↓↓↓

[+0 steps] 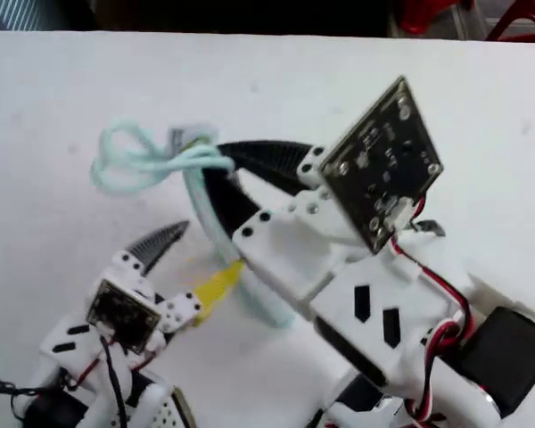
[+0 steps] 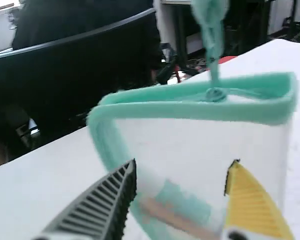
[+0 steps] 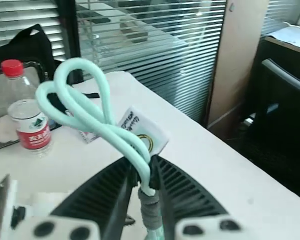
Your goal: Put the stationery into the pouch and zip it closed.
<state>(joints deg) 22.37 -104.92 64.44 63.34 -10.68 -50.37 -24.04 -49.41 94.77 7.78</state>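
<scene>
The pouch [image 1: 199, 207] is white with mint trim [image 2: 190, 97] and lies mid-table, largely under my right arm. Its mint cord [image 1: 125, 160] loops away from the zip end beside a small label [image 3: 140, 131]. My right gripper [image 1: 221, 168], with black fingers, is shut on the cord's base [image 3: 146, 182] at the zip. My left gripper [image 1: 189, 266] stands open at the pouch's near end, grey finger [image 2: 102, 202] on one side and yellow finger [image 2: 250, 202] against the pouch's edge. Blurred pink and mint shapes [image 2: 172, 210] show through the pouch's side.
A plastic bottle with a red cap [image 3: 26, 112] stands on the table beyond the cord. A black chair [image 2: 75, 75] sits past the table's far edge. Bare white table [image 1: 53, 98] lies left of and behind the pouch.
</scene>
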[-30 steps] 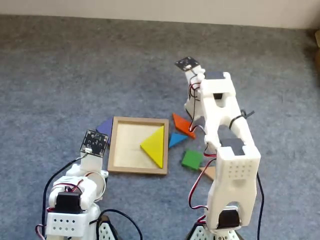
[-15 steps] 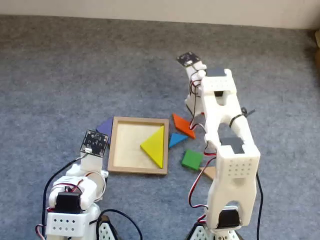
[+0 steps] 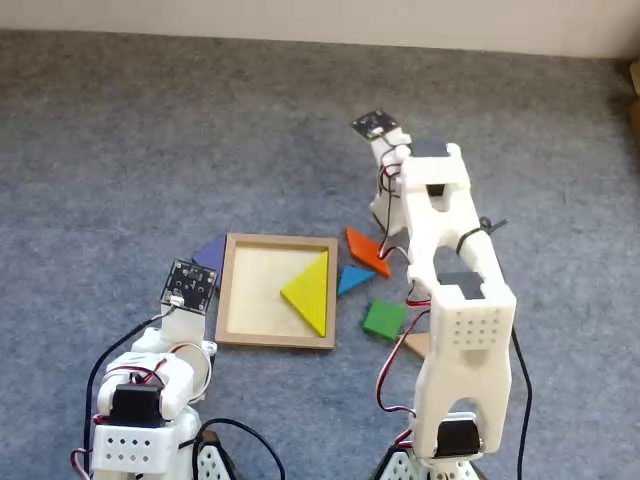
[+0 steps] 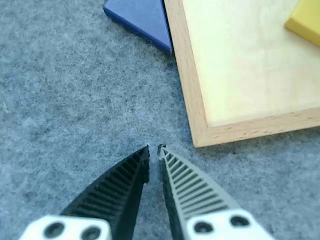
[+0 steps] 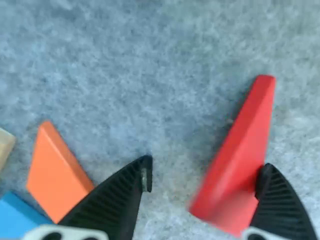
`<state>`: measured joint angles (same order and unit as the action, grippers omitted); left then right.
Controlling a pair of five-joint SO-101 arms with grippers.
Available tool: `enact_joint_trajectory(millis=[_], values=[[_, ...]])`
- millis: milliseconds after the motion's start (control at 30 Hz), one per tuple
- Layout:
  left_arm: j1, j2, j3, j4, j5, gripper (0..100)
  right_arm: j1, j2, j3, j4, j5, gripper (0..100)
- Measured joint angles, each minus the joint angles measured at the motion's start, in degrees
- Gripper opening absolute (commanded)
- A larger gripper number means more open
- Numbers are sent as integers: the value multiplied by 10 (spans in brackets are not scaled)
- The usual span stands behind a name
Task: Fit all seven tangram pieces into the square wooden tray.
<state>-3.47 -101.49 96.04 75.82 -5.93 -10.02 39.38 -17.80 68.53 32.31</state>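
The square wooden tray (image 3: 228, 290) lies between the arms and holds a yellow triangle (image 3: 310, 290). Beside it on the right lie an orange piece (image 3: 366, 250), a light blue triangle (image 3: 352, 278), a green square (image 3: 384, 318) and a tan piece (image 3: 418, 343). A dark blue piece (image 4: 141, 17) touches the tray's outer left edge (image 4: 186, 95). My left gripper (image 4: 153, 149) is shut and empty, just off the tray's corner. My right gripper (image 5: 204, 174) is open, low over the carpet. A red triangle (image 5: 240, 150) lies between its fingers, against one fingertip (image 5: 272, 192). The orange piece (image 5: 55, 167) lies outside the other finger.
Grey carpet covers the whole work area. The right arm (image 3: 450, 260) stretches over the pieces right of the tray. The left arm (image 3: 150, 390) sits low at the tray's near left corner. Open carpet lies beyond the tray and to the far left.
The right arm's wrist wobbled slightly away and back. No piece has moved, and the left arm has kept still.
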Motion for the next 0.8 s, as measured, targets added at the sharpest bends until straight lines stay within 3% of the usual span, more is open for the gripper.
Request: enact_joint_trajectory(millis=[200,500,800], values=[[0,0,0,0,0,51,0,2,-3,4,0,171],[0,0,0,0,0,51,1,2,-6,7,9,151],[0,0,0,0,0,51,-4,-1,-9,87,41,94]])
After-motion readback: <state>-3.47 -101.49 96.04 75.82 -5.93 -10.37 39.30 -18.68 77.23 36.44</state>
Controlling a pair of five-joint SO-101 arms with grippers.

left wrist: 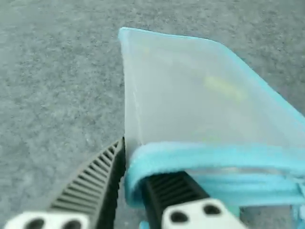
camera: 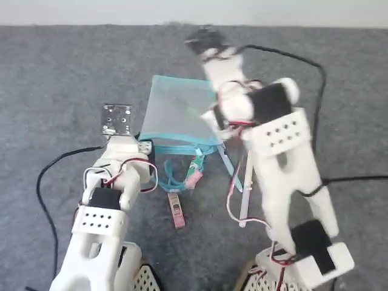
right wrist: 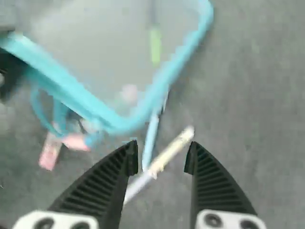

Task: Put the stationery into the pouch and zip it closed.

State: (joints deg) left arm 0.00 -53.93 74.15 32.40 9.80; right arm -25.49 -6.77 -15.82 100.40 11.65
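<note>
L tool (left wrist: 133, 164) clamped on pouch (left wrist: 190, 90) rim; green item (right wrist: 155, 45) inside; R tool (right wrist: 162, 148) open, empty.

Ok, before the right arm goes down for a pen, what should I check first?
1. Left gripper clamped on the pouch rim: ok.
2. Right gripper open: ok.
3. White pen under the gap between the right gripper's fingers: ok.
4. Pouch mouth wide enough to take a pen: cannot tell.
5. All stationery inside: not ok; the white pen, blue pen and pink clip lie on the table.
</note>
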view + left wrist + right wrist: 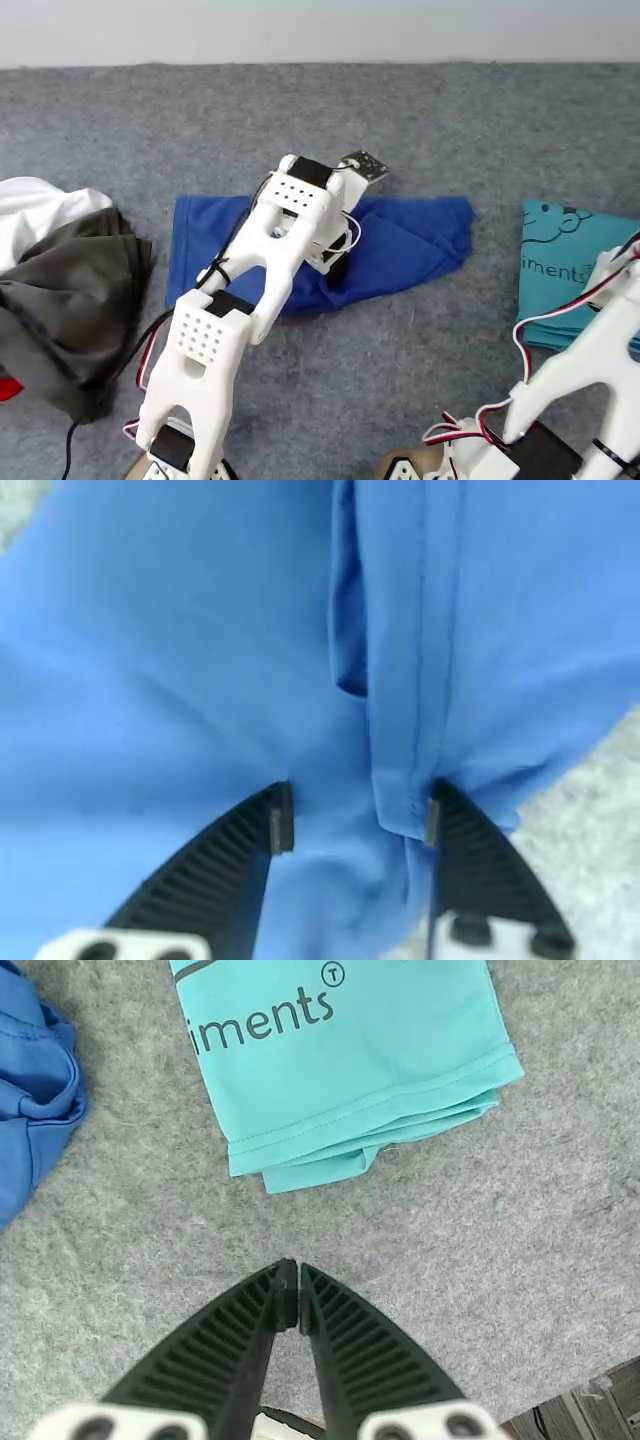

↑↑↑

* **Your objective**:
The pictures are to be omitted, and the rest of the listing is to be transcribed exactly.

* **Finished task**:
[+0 steps] 
[+0 steps] 
[+0 steps] 
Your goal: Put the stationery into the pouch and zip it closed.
<state>(joints deg) 22.37 -104.92 64.44 63.34 -10.68 -50.37 -24.04 -49.41 94.77 7.78</state>
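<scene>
The pouch [image 1: 199, 207] is white with mint trim [image 2: 190, 97] and lies mid-table, largely under my right arm. Its mint cord [image 1: 125, 160] loops away from the zip end beside a small label [image 3: 140, 131]. My right gripper [image 1: 221, 168], with black fingers, is shut on the cord's base [image 3: 146, 182] at the zip. My left gripper [image 1: 189, 266] stands open at the pouch's near end, grey finger [image 2: 102, 202] on one side and yellow finger [image 2: 250, 202] against the pouch's edge. Blurred pink and mint shapes [image 2: 172, 210] show through the pouch's side.
A plastic bottle with a red cap [image 3: 26, 112] stands on the table beyond the cord. A black chair [image 2: 75, 75] sits past the table's far edge. Bare white table [image 1: 53, 98] lies left of and behind the pouch.
</scene>
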[-30 steps] 
[-15 steps] 
[+0 steps] 
[+0 steps] 
[+0 steps] 
`<state>`: measured joint angles (same order and unit as the action, grippers omitted); left then right.
Controlling a pair of five-joint SO-101 arms with grippers.
Available tool: `enact_joint_trajectory(millis=[_], values=[[_, ...]])`
- millis: milliseconds after the motion's start (control at 30 Hz), one per tuple
- Layout:
  left_arm: j1, j2, j3, j4, j5, gripper (0..100)
  right_arm: j1, j2, j3, j4, j5, gripper (0..100)
- Measured joint angles, each minus the joint angles measured at the motion's start, in degrees
- Gripper opening absolute (commanded)
- A larger gripper number means more open
- Numbers are sent as integers: the value multiplied by 10 (spans in brackets are not scaled)
- The usual span stands behind a name
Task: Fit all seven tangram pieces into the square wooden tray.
<state>-3.47 -101.49 96.04 75.82 -5.93 -10.02 39.38 -17.80 68.53 32.31</state>
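The square wooden tray (image 3: 228, 290) lies between the arms and holds a yellow triangle (image 3: 310, 290). Beside it on the right lie an orange piece (image 3: 366, 250), a light blue triangle (image 3: 352, 278), a green square (image 3: 384, 318) and a tan piece (image 3: 418, 343). A dark blue piece (image 4: 141, 17) touches the tray's outer left edge (image 4: 186, 95). My left gripper (image 4: 153, 149) is shut and empty, just off the tray's corner. My right gripper (image 5: 204, 174) is open, low over the carpet. A red triangle (image 5: 240, 150) lies between its fingers, against one fingertip (image 5: 272, 192). The orange piece (image 5: 55, 167) lies outside the other finger.
Grey carpet covers the whole work area. The right arm (image 3: 450, 260) stretches over the pieces right of the tray. The left arm (image 3: 150, 390) sits low at the tray's near left corner. Open carpet lies beyond the tray and to the far left.
The right arm's wrist wobbled slightly away and back. No piece has moved, and the left arm has kept still.
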Motion for the next 0.8 s, as measured, targets added at the sharpest bends until straight lines stay within 3% of the usual span, more is open for the gripper.
Request: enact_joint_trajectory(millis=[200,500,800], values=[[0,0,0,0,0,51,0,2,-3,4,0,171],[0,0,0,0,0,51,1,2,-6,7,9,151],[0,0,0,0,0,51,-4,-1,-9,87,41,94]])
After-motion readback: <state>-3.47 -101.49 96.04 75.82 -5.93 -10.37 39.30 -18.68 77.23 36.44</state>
Controlling a pair of five-joint SO-101 arms with grippers.

left wrist: 
camera: 
right wrist: 

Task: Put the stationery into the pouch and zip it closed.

State: (joints deg) left arm 0.00 -53.93 74.15 32.40 9.80; right arm -25.49 -6.77 -15.82 100.40 11.65
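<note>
L tool (left wrist: 133, 164) clamped on pouch (left wrist: 190, 90) rim; green item (right wrist: 155, 45) inside; R tool (right wrist: 162, 148) open, empty.

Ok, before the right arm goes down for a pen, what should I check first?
1. Left gripper clamped on the pouch rim: ok.
2. Right gripper open: ok.
3. White pen under the gap between the right gripper's fingers: ok.
4. Pouch mouth wide enough to take a pen: cannot tell.
5. All stationery inside: not ok; the white pen, blue pen and pink clip lie on the table.
</note>
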view + left wrist + right wrist: 

The output above is complete as it stands.